Even when you consider their Opening Day 26-man payroll for 2020 is currently projected by Baseball Prospectus at just under $152 million, the Rockies have resources to spend more. They have lots of money coming off the books after the 2020 season. They have a new TV deal that kicks in after the 2020 season that represents around a $10-20 million increase in revenue. Data for 2018, which comes from Forbes, indicates that team valuations have grown 11 percent each year since 1992 (the year the Rockies were purchased). That is both well above the average yearly growth rate of the S&P 500 and on the low-end of the Rockies actual annual growth rate, as it pretends like the purchase had no debt associated with it. If that isn’t all, the Rockies made $65 million in profit from 2016-18.
This, of course, is a simplification of some figures that Forbes publishes, but the point remains the same. The Rockies are cashing in on valuation appreciation AND yearly profits. They don’t have to do that; it isn’t a requirement of owning an MLB team. They have more available money to spend, especially if we’re talking about a short-term spending boost. In fact, tying spending to annual revenues gives Monfort cover against this exact type of argument, because annual revenues are not the only way teams make money.
The issue at hand is that the Rockies are trying to field a competitive roster that is within reason of a budget they set themselves. They are trying to compose a roster that is within a philosophy they set themselves. They are claiming to be trapped within the confines of a box they set themselves.

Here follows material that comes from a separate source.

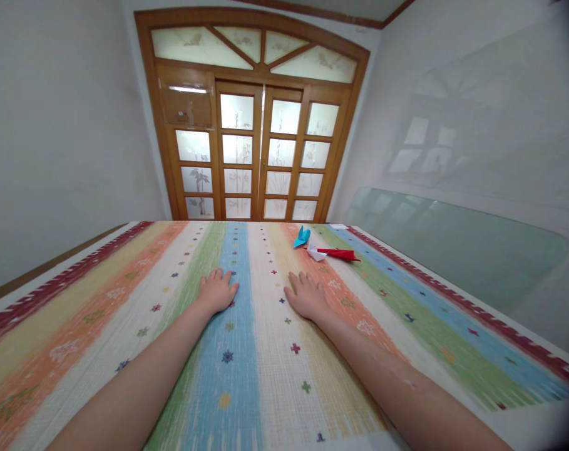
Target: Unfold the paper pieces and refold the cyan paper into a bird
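Currently, left hand point(217, 292): palm down, fingers spread, holding nothing — left of the blue paper point(302, 238), on its near side.
Right hand point(308, 296): palm down, holding nothing — the closer hand, directly this side of the blue paper.
Blue paper: creased, pointed folds, on striped cloth point(265, 357).
Red-and-white paper point(335, 254): just right of the blue paper; slim, folded, long axis running sideways, red end rightward.

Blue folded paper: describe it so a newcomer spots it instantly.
On the striped tablecloth, look beyond the right hand, toward the doors. The blue folded paper sits there, all blue, unlike the white and red paper beside it.
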A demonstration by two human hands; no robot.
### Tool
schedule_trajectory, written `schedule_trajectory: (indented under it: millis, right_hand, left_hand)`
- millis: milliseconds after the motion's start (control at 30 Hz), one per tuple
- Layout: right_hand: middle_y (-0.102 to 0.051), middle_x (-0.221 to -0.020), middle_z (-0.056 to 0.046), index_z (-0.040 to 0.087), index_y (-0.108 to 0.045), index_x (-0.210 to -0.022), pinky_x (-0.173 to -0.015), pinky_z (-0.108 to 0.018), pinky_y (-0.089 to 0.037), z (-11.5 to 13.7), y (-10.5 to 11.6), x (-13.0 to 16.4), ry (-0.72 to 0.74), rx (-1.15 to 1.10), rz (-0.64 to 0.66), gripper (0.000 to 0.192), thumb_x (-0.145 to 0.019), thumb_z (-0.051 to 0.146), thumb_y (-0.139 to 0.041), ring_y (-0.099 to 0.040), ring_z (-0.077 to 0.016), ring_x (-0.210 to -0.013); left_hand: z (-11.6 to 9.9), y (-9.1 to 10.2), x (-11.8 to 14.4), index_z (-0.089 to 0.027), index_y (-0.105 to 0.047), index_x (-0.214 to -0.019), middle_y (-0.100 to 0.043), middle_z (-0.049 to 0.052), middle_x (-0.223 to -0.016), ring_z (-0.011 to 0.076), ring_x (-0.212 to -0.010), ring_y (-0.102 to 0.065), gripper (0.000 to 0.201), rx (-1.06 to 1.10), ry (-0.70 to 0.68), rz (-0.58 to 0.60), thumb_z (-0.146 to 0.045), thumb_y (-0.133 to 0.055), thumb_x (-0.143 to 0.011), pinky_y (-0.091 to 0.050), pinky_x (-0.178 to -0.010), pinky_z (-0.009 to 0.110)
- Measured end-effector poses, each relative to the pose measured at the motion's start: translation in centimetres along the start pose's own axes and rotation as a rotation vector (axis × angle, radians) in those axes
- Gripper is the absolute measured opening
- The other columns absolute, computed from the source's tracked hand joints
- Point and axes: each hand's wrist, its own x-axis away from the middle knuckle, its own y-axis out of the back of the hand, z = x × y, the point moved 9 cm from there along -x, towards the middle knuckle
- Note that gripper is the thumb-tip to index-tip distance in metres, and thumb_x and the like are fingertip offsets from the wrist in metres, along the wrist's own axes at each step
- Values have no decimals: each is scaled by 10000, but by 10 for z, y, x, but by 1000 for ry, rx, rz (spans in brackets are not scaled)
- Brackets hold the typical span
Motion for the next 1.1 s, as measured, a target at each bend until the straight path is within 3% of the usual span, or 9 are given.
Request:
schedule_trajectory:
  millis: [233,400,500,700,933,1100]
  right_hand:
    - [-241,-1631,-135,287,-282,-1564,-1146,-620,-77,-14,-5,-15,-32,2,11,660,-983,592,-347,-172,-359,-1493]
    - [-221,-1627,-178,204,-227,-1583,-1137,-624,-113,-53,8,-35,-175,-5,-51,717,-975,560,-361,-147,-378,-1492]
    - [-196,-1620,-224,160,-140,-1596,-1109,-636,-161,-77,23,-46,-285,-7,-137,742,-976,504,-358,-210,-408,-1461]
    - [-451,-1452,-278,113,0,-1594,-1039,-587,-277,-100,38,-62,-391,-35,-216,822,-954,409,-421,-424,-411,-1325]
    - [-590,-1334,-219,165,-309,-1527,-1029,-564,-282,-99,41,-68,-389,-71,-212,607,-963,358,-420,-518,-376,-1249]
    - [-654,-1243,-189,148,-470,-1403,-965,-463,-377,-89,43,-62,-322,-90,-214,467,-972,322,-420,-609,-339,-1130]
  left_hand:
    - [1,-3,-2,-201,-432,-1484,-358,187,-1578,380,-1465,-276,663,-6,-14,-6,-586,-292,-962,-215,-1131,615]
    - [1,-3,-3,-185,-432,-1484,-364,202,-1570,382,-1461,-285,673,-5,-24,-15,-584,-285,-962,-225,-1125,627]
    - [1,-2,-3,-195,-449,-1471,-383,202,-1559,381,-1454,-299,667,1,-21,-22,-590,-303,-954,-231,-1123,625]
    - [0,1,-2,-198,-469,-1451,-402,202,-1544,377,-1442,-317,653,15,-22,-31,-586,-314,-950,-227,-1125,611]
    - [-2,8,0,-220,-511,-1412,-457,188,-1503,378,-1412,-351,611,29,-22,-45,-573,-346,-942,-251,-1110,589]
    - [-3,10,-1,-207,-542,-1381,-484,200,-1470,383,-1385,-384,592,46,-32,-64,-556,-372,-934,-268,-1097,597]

Nobody is stopping them from spending more money or redefining how they comprise their roster. Only the Rockies are stopping themselves from doing everything in their power to create a different fate for Arenado. Rockies ownership only has themselves to blame for allowing their current-great to be haunted by the ghosts of former-greats. They’re trying to win, so long as winning doesn’t cost too much. That’s not what Arenado agreed to.
That’s why it is such an insult to Arenado, and fans in general. Of the Rockies 27 seasons, two-thirds have resulted in sub-.500 records. The Rockies finished the 2000s with a World Series appearance and a Wild-card berth. They finished the 2010s by going 1-1 in Wild-card games.
During both decades, the middle years saw tremendous loss and struggle. Never in their franchise history have they captured a division title. If the Rockies are running on contention cycles that culminate like this, what are we doing here? Who is to say that trading Arenado out of fear for his post-2021 opt-out would change the contention cycle at all, going forward? If this represents the height of ownership contributions to go ‘all-in’ or right a damaged ship, it’s clear that nothing will change in the future. Whether Arenado is traded or not. Shuffle the deck of cards all you want, but the only winner here is the pockets of ownership.
The way to break this cycle is with a true all-in push for talent. One that matches the fervor Arenado gives every day he steps onto that field. One that he thought was coming when he agreed to this extension. One that isn’t concerned with making sure the winning is cost-effective. One that he deserves.
If the Rockies end up trading Arenado this offseason, or at some point before his 2021 opt-out, it would be a disgrace. A true low point in the history of teams throwing their arms up while saying something about how they really did try. A stain on the organization. Most of all, though, it wouldn’t change anything in the long-term. That’s because the change required to create a truly competitive Rockies team has nothing to do with the players it has, but the ones it chooses not to pursue. And until that changes, nothing will.